### [PROMPT]
Please copy each line of the listing that includes the string "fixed".

### [DATA TO PROCESS]
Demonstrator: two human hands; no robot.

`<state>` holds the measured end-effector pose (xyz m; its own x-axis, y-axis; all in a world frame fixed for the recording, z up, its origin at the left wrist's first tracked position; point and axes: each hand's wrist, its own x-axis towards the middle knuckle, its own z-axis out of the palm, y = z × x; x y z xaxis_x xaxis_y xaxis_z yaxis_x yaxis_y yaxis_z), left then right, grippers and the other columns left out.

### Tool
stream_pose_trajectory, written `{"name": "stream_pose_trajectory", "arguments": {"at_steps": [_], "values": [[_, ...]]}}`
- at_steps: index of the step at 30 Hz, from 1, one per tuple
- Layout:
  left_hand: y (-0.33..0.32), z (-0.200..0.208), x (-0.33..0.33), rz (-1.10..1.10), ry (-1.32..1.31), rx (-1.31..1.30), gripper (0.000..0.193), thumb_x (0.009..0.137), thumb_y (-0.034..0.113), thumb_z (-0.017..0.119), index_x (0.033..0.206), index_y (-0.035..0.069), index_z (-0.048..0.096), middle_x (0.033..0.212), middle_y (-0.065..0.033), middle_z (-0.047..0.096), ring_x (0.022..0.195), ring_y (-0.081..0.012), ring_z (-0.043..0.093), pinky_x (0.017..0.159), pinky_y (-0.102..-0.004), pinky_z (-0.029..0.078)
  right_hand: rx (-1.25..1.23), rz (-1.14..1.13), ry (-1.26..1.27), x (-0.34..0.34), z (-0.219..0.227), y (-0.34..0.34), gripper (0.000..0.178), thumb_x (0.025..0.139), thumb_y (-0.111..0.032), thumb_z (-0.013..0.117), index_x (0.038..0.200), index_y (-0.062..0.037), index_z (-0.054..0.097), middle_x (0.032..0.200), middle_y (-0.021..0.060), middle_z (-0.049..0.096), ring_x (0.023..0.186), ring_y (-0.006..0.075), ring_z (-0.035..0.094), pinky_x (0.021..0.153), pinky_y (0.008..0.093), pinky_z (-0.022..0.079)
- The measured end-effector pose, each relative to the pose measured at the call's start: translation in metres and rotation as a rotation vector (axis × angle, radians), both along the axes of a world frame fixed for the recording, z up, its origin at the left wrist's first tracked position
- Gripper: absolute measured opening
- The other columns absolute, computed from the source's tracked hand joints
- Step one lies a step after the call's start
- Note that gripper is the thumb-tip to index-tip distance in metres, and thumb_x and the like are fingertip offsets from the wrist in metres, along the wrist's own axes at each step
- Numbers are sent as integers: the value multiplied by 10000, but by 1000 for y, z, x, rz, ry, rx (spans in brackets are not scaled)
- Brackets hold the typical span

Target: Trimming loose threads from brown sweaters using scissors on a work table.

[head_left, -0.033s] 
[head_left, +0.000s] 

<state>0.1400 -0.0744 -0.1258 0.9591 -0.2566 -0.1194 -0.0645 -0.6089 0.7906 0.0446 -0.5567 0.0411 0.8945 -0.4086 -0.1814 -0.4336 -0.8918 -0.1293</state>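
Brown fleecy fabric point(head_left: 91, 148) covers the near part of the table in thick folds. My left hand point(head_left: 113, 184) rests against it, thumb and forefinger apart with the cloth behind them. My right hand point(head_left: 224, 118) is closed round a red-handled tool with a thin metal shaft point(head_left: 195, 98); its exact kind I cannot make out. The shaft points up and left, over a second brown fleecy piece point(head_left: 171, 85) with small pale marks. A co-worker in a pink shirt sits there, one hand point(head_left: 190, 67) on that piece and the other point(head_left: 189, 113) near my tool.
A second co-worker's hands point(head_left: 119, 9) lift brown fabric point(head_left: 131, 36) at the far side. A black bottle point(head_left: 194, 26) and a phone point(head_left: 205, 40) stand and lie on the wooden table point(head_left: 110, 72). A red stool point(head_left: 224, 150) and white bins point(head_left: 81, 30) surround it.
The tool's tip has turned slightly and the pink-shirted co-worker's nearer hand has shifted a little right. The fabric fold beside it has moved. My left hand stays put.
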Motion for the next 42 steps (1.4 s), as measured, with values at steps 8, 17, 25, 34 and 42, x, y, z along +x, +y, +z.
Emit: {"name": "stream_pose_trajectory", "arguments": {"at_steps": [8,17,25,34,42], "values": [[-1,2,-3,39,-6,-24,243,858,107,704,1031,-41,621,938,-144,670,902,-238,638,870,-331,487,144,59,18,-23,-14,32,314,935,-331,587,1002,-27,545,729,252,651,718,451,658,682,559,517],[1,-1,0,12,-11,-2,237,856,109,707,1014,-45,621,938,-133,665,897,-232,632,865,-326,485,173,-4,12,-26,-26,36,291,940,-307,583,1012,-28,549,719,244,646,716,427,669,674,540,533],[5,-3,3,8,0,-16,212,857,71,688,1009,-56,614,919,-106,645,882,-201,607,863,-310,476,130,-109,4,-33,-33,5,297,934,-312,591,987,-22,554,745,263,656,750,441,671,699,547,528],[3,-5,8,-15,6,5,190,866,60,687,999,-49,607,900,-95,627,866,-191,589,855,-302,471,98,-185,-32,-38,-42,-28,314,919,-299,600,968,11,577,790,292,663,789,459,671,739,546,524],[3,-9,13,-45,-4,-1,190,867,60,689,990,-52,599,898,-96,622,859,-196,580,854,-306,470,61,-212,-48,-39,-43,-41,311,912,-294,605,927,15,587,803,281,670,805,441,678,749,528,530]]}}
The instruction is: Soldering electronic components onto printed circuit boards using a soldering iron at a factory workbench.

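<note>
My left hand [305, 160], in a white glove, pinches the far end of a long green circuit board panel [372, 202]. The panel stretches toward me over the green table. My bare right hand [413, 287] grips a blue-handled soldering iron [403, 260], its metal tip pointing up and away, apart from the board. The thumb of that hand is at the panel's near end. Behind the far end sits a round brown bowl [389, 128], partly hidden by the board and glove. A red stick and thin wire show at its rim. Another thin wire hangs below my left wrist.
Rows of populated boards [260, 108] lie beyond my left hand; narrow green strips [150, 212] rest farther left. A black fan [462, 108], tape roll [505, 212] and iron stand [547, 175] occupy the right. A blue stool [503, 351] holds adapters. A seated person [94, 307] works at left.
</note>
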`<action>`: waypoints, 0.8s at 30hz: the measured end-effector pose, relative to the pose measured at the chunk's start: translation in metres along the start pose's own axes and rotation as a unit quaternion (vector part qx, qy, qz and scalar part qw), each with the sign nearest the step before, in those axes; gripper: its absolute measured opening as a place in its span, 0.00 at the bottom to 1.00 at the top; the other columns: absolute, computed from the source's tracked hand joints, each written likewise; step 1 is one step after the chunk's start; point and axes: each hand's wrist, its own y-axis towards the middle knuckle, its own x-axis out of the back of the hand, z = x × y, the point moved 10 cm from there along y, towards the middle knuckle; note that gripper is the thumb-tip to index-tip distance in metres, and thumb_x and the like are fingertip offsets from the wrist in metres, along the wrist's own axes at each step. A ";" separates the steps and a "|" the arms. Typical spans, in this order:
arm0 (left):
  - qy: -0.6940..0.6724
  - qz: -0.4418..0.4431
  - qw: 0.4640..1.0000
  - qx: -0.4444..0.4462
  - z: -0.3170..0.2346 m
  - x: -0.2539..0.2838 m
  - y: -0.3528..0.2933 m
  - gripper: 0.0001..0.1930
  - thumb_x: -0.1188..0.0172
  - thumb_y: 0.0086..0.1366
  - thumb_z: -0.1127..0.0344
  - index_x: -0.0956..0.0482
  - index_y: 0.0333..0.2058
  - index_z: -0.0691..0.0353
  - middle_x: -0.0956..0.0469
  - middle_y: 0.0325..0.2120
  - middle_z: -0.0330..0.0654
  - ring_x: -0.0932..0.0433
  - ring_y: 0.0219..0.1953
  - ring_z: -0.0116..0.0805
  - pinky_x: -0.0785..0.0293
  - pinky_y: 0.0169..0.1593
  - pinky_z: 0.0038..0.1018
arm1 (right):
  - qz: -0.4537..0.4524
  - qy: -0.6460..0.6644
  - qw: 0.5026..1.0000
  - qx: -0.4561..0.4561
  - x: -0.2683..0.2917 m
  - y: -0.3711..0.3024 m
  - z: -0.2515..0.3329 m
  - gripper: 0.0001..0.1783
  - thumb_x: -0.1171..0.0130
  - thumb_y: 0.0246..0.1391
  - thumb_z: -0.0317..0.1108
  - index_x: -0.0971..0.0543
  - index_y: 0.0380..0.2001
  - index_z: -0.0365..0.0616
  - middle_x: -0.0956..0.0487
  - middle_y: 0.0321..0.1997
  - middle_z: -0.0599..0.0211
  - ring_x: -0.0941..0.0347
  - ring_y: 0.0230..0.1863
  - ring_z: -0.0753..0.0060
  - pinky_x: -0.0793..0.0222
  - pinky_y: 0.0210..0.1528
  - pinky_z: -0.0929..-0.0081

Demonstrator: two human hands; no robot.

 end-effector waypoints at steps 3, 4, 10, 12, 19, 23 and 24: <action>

### [EXERCISE ANSWER]
`<state>` holds the measured end-effector pose (xyz m; its own x-axis, y-axis; all in a world frame fixed for the recording, z up, its origin at the left wrist's first tracked position; point and axes: each hand's wrist, its own x-axis towards the middle knuckle, its own z-axis out of the palm, y = z × x; x y z xaxis_x xaxis_y xaxis_z yaxis_x yaxis_y yaxis_z), left then right, grippers and the other columns left out.
- The measured end-effector pose, each relative to the pose measured at the call's start: translation in metres and rotation as a rotation vector (axis × angle, radians), both along the axes of a world frame fixed for the recording, z up, its origin at the left wrist's first tracked position

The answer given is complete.